Exactly reproduce the data from its first line through the line with "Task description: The", leaving out every line after it.

*Source material*:
----------------

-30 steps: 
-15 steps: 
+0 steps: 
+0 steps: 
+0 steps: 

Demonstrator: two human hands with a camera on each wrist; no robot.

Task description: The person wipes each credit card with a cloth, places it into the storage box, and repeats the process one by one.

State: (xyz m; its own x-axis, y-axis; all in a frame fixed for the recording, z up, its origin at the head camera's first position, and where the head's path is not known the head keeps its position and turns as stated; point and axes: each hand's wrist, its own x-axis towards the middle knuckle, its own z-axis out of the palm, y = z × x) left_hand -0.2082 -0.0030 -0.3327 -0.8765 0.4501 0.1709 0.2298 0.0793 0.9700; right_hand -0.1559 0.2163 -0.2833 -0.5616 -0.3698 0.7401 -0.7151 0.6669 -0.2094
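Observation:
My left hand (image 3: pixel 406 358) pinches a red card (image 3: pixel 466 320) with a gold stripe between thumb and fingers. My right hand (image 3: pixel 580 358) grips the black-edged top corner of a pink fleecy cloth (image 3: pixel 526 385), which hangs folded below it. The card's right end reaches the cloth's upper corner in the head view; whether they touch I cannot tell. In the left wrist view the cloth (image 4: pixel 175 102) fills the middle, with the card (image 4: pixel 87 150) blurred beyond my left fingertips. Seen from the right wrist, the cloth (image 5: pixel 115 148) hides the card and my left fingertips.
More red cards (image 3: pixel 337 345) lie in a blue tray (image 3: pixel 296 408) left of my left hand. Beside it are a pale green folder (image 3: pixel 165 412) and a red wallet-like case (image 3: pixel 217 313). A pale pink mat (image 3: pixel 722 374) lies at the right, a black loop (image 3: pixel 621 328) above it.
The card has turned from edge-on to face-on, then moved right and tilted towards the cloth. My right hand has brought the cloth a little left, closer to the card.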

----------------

*Result*:
-30 steps: 
-15 steps: 
+0 steps: 
+0 steps: 
+0 steps: 

Demonstrator: two human hands with a camera on each wrist; no robot.

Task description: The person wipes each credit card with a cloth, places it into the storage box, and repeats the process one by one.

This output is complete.